You can't spend one side of the coin without the other

By Prev Info - October 18, 2022

 Teaching children about money can open your mind to clearer thinking about your own investor behavior. While I was recently discussing the value of various coins and how they combine to purchase “goodies” with a group of 5-year-olds, a precious little girl suddenly looking puzzled and asked me, “Why can’t I spend the head and save the other side for later?” I realized there is a money lesson here for all of us.

We occasionally invest our money like it has only one side, when the process is truly multidimensional. There are two sides to each investment decision you make: With each thought each assumption you have about your portfolio, there are several questions you should ask yourself before taking action.  In the examples below, consider “heads” to be those investment statements you make or have heard others make, and “tails” the questions you should ask in response.


I’m thinking of adding a new investment to my portfolio.


Does this investment duplicate something I already own?

How does this investment fit into my overall portfolio plan?

Do I have a portfolio plan?

We have a tendency to add new investments to a portfolio without assessing the impact to the overall asset allocation.

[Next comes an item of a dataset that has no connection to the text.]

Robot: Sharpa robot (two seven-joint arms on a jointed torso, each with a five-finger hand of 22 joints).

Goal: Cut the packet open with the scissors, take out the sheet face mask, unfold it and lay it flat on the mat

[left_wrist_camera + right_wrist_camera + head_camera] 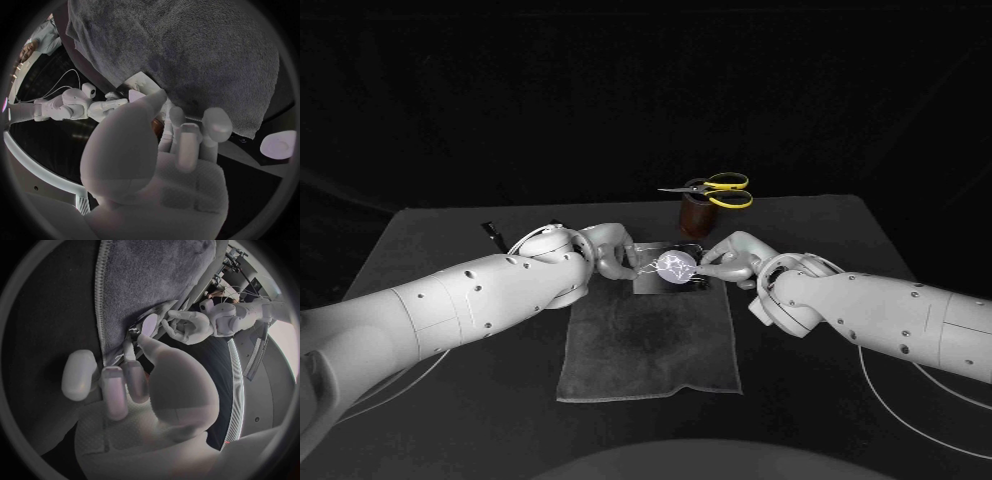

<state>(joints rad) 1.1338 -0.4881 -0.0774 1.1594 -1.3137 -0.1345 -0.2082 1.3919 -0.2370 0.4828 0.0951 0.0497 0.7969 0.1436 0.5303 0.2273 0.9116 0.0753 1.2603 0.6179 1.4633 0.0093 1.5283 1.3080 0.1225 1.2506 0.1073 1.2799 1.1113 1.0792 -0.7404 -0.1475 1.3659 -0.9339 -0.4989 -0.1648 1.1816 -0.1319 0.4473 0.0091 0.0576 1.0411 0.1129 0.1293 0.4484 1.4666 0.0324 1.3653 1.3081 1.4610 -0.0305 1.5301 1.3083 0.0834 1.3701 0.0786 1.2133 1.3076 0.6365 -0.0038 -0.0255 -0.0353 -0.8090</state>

The picture becomes clearer through a written, formalized plan. It is also common to overlap investments within the same industry or asset class because we tend to gravitate toward what’s performed best in the past. The danger is that what’s done well in the past may not follow the same upward path going forward. Look forward and consider underperforming asset classes as open doors to buying opportunities.


My portfolio is underperforming.


Am I comparing this portfolio to the correct benchmarks?

How much risk am I taking to receive the return?

How do I feel about my portfolio during good and bad market days?

No single benchmark fits all portfolios. You should examine benchmarks that reflect how your portfolio is invested. We believe, the performance of an individual investment can be measured in two ways — first against an index that tracks its asset category and then against similar investments in its category. For example, you wouldn’t compare the performance of your large-company U.S. stocks to an international benchmark.

Outperforming an index is not a financial goal; if you are outperforming, it could be due to excessive risk, or quite frankly, luck. If you’re underperforming based on appropriate benchmarking, narrow down to the positions that are causing the drag and determine whether the reasons you bought those specific investments are still valid. If they are, stick with them.

Your portfolio needs to be one you live with in good and bad times. If your mood hinges on short-term market forecasts or the under or overperformance of a specific investment, then it’s time to refocus on the long-term financial goals you’re trying to reach and the overall progress you’re making towards those goals. If you’re not progressing the way you’ve hoped, yet the portfolio is allocated properly, it could be time to change your behavior such as saving more or spending less. Dramatically increasing portfolio risk is not a good option.

Changing your risk profile based on whether stocks are in the red or in the green is a common behavioral obstacle you want to avoid.  If you become aggressive or take on more risk as stocks rise and then get conservative as they come down, then your risk tolerance is a moving target. Understanding your risk tolerance level and maintaining it throughout various market cycles will help prevent you from buying high and selling low.


I’ll sell that investment when it gets back to the price I bought it.


Why do I believe the investment is going to get back to the price I bought it?

What are my reasons for selling this position, what’s changed?

How do I seek out a second opinion?

As investors, we have a tendency to mentally attach ourselves to prices we pay for investments and subsequently make decisions based solely on how far they rise or fall from that point. Set yourself free now from the anchor and scrutinize your portfolio holdings with a fresh perspective. For example, if there has been a price decrease, investigate to determine if the change was driven by short-term market sentiment or something more serious. If a fundamental problem exists, it may be a good reason to sell now and reinvest the proceeds in a better opportunity.

We’re partial to our own opinions and will actively seek validation from others to support our thinking. Thinking “tails” means searching out conflicting opinion and avoiding something called confirmation bias. It’s common to disregard or minimize evidence that conflicts with our beliefs; however, if you’re not actively listening to disconfirming information, you’re not capturing the entire story. Get a second opinion from someone who disagrees with you! Then weigh the pros and cons of your prospective sell.


I feel the need to make changes to my portfolio on a regular basis or it is not going to perform well.


What’s motivating the change?

How will I execute them?

When should I pull the trigger on the changes?

Rebalancing the portfolio on a regular basis is important; changing investments frequently, based on “gut” feeling or creating activity because you’re under the impression that frequent change leads to increased performance, will actually hurt more than help. Overall, your odds of success may decrease depending on the taxes and transaction costs.

If you try to rebalance based on a schedule or some form of discipline, then pull the trigger on all the changes at once, especially if you’re selling in an IRA or retirement account where taxes are not a concern. Don’t try to outthink the market; rebalance accordingly to manage risk. If your changes require selling in a taxable account, consider a more surgical approach by shaving down investments that would be taxed at lower capital-gain rates.

Spending the heads now and saving the tails for later would be nice, but it’s not possible (and not easy to explain to a 5-year-old.) Investing without understanding both sides of a portfolio decision is possible, but why chance it? Think multidimensional with each investment decision you make.